[talk-au] Classifying settlements (Was Re: Filling in blank space (Was Re: Tagging towns by relative importance, not just population size))

Andrew Davidson theswavu at gmail.com
Tue Oct 3 08:41:05 UTC 2023


On 2/10/23 21:53, Little Maps wrote:
> As I understand your message, we have and/or can get population data
> for a small proportion of places in Aus (probably with comprehensive
> data for most larger places and less data for the many smaller ones).

There are two classes of problems:

1. Urban centres that have gown so much that they have coalesced with 
neighbouring urban centres. Some of these are easy to assign the 
population to a single place node (Gold Coast, Nowra - Bomaderry, 
Shepparton - Mooroopna). Others are not clear where you would put the 
population (Central Coast, Blue Mountains, Ocean Grove - Barwon Heads). 
There are about 90 of these out of 1800.

2. Settlements that are so small that the ABS doesn't consider them 
worthy of their own mesh block (the smallest geographic unit they report 
on). If a settlement doesn't rate a single residential mesh block I'd 
say it's not really a candidate for anything above hamlet.

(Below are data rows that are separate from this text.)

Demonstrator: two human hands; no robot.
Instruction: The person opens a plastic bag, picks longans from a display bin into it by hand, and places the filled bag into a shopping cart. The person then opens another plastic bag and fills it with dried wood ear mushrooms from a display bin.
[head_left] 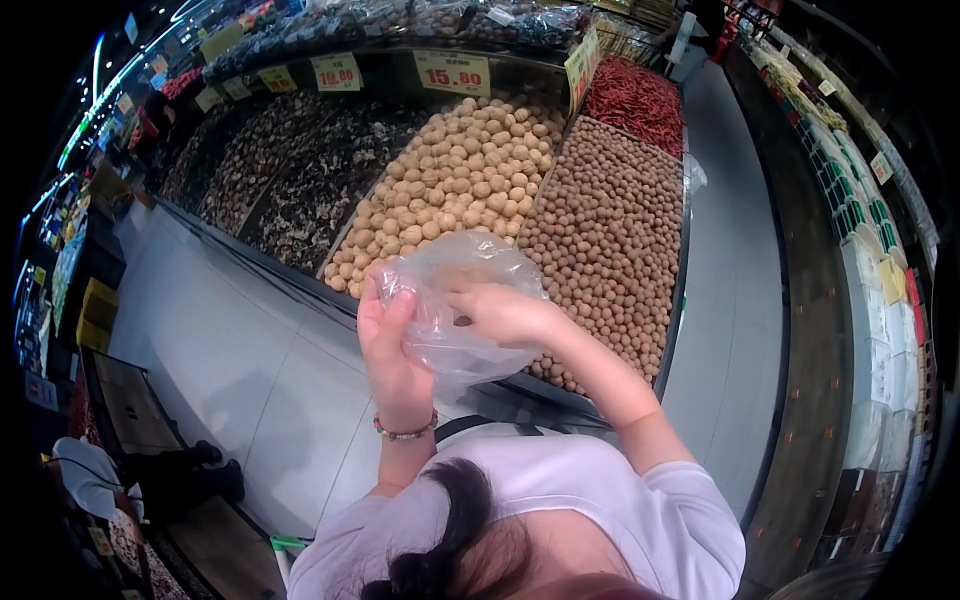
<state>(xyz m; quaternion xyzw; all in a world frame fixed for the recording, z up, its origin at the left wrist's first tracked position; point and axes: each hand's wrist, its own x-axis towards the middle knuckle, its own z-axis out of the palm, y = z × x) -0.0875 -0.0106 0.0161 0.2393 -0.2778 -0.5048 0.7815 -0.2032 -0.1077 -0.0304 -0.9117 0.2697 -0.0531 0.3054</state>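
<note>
A clear plastic bag (pixel 480 352) hangs in front of my chest, over the near edge of the nut bins. My left hand (pixel 390 335) is closed on the bag's left rim, thumb on the outside. My right hand (pixel 505 313) reaches in from the right at the bag's mouth, fingers curled and partly covered by the plastic. A small dark spot shows by its fingertips; I cannot tell what it is. Just beyond the bag are pale walnuts (pixel 455 175) and, to their right, smaller brown round dried fruit (pixel 605 240).
Dried red chilies (pixel 635 103) fill the far right bin, and black dried fungus (pixel 325 170) lies left of the walnuts. Price signs (pixel 452 73) stand along the back. Aisle floor (pixel 725 300) runs right of the bins, beside a shelf of packages (pixel 875 330). Another person's legs (pixel 195 475) are at lower left.
</note>
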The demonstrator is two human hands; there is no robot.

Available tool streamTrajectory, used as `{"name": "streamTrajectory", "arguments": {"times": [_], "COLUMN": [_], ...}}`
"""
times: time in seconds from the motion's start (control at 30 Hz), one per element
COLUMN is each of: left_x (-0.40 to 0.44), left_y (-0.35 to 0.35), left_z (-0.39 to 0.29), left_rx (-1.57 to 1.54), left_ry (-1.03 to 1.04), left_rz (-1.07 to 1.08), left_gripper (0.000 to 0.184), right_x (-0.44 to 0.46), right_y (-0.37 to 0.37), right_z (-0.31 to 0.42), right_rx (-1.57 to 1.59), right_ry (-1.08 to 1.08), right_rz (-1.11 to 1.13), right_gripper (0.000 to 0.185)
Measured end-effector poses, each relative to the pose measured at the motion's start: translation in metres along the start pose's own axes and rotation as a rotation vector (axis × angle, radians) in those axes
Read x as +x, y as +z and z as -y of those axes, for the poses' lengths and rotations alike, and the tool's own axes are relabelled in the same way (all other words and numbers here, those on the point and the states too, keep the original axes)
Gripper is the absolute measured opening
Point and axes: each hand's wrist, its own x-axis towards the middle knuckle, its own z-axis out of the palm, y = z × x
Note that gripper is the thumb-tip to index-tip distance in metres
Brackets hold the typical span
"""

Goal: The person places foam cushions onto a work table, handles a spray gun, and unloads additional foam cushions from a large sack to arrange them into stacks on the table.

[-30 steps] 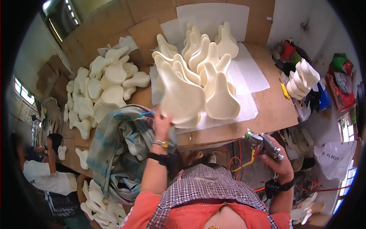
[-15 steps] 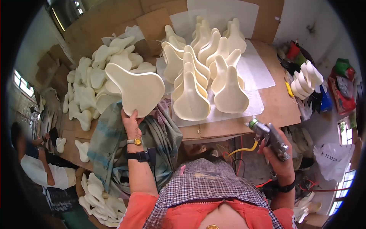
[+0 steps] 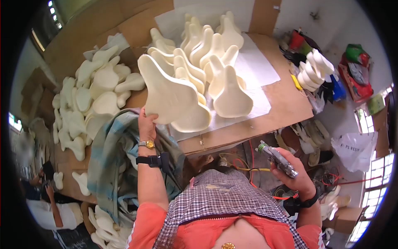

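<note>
My left hand (image 3: 147,124) grips the lower edge of a cream saddle-shaped piece (image 3: 168,93), its narrow end pointing up and to the left. That piece partly covers the front of several similar upright pieces (image 3: 232,93) standing in rows on white sheets (image 3: 259,106). On the right, my right hand (image 3: 292,170) is wrapped round a metal spray gun (image 3: 277,161) with a green ring near its nozzle, which points up and left. Below my left hand's side of the table lies a grey-green checked cloth (image 3: 112,153).
A heap of cream pieces (image 3: 103,81) lies on the left. More pieces (image 3: 317,68) are stacked at the right by a blue item. Hoses (image 3: 251,153) run below the table edge. A person in a white shirt (image 3: 49,213) is at the lower left.
The held piece has moved right, over the front of the rows, with my left hand. The spray gun now points more to the left. The whole view has shifted.
</note>
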Motion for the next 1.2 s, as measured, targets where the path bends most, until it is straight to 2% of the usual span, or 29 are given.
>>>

> This means that, if we develop a guideline based primarily on
> population data we then have to develop a simple way to extrapolate
> the guidelines to places without pop data. Yes?

If you can't get population data that kinda suggests it's either tiny 
or, grown so big that you have to start worrying about how to subdivide 
the urban area into suburbs etc.

> As a simple starting point, I’m curious whether it’s possible to
> first try to get agreement on general cut-offs for
> villages/towns/cities etc using only the places that have pop data
> (i.e. those you’ve mapped). We could present some different scenarios
> so that everyone could see the implications of different decisions
> for areas that they know.

The ABS uses a threshold of 1000 people in an urban area to identify an 
urban centre. In OSM speak this would be a town or city.

At the small end the old Natmap standard was not to show any settlements 
smaller than 200. Maybe that's the threshold for hamlet/village. 
Although I get the impression people would like to adjust that for the 
level of services available. Perhaps we could apply the Fitzpatrick 
adjustment:

add on or take off 50 people for each one of the following is or isn't 
available:

pub
shop
servo
a government service (PO/Hospital/Police)

So a settlement with pub, shop, servo, and school with a population of 4 
would be a village. A rural residential development with no services and 
a population of 750 would be a hamlet.

The cutoffs are going to be arbitrary. The important thing is to just 
choose some and make sure that there's some reasoning behind them.